State taxpayers could be on the hook for a six-figure award to Pamela Geller for her ongoing legal fight to post Islamophobic posters on city buses.
Lawyers for the MTA and Geller’s American Freedom Defense Initiative said in Manhattan Federal Court Thursday they’d agreed to an award of “nominal damages” to the conservative provocateur.
Geller told the Daily News she seeks an award of only $1 — setting the stage for her to seek more money for legal fees.
The $1 award “opens the door to an award of attorney’s fees, which in this case will be north of $100K (not to mention distress and damage to our reputations),” Geller said.
Her latest maneuver comes after Judge John Koeltl ruled in April that the MTA had violated the First Amendment by refusing to accept Geller’s posters showing a menacing man with his face masked in a Middle Eastern-style scarf next to the quote “Killing Jews is worship that draws us close to Allah.”
Before the posters went up, the MTA hastily changed its policy to ban all political speech in ads.
Koeltl then issued a ruling saying that the change in policy had rendered his previous order moot.
But Geller hasn’t given up, and is appealing Koeltl’s decision.
“The plan was and is to defend the freedom of speech. If they continue to try to make an end run around the First Amendment, we will continue to challenge them,” Geller said.
A source said that Geller has agreed to not seek legal fees until the 2nd Circuit U.S. Court of Appeals rules on the case.

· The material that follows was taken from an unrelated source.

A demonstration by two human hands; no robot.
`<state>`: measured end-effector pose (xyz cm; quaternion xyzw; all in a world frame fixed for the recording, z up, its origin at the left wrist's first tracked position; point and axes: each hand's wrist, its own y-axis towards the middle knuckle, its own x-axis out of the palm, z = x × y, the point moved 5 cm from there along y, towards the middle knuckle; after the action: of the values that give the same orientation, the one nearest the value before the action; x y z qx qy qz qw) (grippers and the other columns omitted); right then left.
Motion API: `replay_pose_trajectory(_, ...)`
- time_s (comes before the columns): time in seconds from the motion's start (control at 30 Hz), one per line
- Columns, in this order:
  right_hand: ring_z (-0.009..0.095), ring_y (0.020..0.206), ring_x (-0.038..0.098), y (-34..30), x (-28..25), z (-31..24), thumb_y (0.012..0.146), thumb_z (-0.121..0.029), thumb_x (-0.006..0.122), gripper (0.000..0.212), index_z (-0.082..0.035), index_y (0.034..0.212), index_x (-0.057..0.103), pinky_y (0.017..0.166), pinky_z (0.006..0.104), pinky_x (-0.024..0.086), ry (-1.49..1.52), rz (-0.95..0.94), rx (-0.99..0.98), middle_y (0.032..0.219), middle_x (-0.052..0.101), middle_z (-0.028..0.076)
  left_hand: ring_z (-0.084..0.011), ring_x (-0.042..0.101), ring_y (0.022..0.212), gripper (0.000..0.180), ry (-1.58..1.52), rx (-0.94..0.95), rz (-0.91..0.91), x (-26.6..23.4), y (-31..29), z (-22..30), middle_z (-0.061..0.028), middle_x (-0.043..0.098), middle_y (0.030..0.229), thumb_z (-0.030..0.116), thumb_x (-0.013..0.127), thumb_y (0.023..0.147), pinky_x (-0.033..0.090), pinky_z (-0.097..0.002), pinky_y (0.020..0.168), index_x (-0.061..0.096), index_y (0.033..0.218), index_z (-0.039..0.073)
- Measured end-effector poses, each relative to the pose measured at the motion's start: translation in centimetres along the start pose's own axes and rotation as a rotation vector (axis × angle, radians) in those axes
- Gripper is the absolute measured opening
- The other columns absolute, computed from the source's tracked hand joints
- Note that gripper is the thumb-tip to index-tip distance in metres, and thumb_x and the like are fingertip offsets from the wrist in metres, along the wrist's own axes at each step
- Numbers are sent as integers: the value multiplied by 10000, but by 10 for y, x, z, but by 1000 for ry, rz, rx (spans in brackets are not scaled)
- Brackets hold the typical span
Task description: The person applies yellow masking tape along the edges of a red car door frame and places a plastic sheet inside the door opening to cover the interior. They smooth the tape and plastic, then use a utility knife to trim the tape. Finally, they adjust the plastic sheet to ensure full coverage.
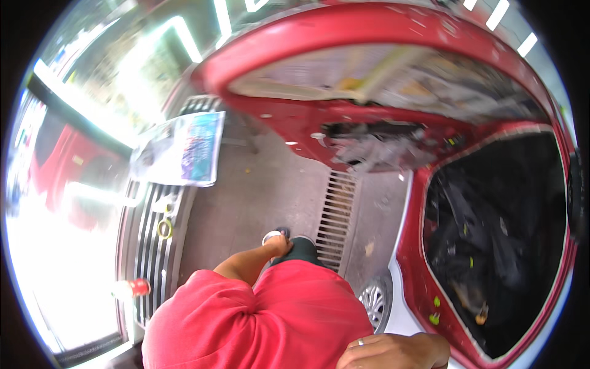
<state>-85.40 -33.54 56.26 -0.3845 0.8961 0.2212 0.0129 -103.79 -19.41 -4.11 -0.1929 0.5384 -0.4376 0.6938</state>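
My left hand (279,246) hangs low beside my dark shorts (298,251). It is small and blurred, so its finger pose is unclear, and nothing shows in it. At the lower edge, my right hand (390,352) is held in front of my red shirt (301,307), with a ring on one finger. Its fingers curl downward and their tips are cut off, which hides anything they may hold. Ahead and to the right stands a red car door (295,123), swung open, its inner side stripped with cut-outs. The car's door opening (418,258) is nearest my right hand.
On the left, a slatted metal ledge (147,264) carries a printed sheet (203,147), a yellow ring-shaped roll (165,229) and a red can (140,287). A floor grate (338,209) runs ahead of my feet. A car wheel (375,301) is close on the right.
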Motion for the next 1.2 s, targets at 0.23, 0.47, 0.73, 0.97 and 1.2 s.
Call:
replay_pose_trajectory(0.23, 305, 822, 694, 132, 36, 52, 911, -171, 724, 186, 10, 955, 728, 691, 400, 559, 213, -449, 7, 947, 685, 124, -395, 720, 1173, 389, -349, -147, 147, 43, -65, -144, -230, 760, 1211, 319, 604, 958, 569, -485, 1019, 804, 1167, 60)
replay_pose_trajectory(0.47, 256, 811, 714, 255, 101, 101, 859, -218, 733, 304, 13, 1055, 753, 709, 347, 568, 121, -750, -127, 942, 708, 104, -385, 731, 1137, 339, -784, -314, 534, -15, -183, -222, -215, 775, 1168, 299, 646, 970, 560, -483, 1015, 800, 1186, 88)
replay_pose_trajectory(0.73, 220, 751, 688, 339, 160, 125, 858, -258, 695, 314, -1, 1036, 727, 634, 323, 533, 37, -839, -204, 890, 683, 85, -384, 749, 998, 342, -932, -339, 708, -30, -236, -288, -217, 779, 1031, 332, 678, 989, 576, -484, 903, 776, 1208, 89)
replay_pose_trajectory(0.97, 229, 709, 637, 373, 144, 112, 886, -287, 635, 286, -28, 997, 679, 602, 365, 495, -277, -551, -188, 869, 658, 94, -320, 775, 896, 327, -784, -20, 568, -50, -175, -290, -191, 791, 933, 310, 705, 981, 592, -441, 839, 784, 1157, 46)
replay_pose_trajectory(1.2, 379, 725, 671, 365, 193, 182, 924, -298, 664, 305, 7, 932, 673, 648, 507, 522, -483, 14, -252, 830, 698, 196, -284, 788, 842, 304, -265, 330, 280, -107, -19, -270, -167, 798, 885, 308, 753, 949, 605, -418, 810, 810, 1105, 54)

“AFDI and MTA are working on language summing up this agreement, but it’s not finished and hasn’t been submitted to Judge Koeltl so we cannot comment further,” MTA spokesman Kevin Ortiz said.
Koeltl said in court he looked forward to the appeals ruling, which he hoped would be expedited.
Floyd Abrams, a lawyer with expertise in the First Amendment, said Geller had certainly succeeded in one aspect of her controversial campaign: getting publicity and provoking discussion.
But now the case had entered a new phase.
“A good part of the strategy is to cut her losses . . . and see if in having an earlier victory she can have some element of that recognized by the court,” said Abrams, who made an application to the MTA to hang posters on behalf of an animal rights group.
The posters were denied as a result of the MTA’s post-Geller policy.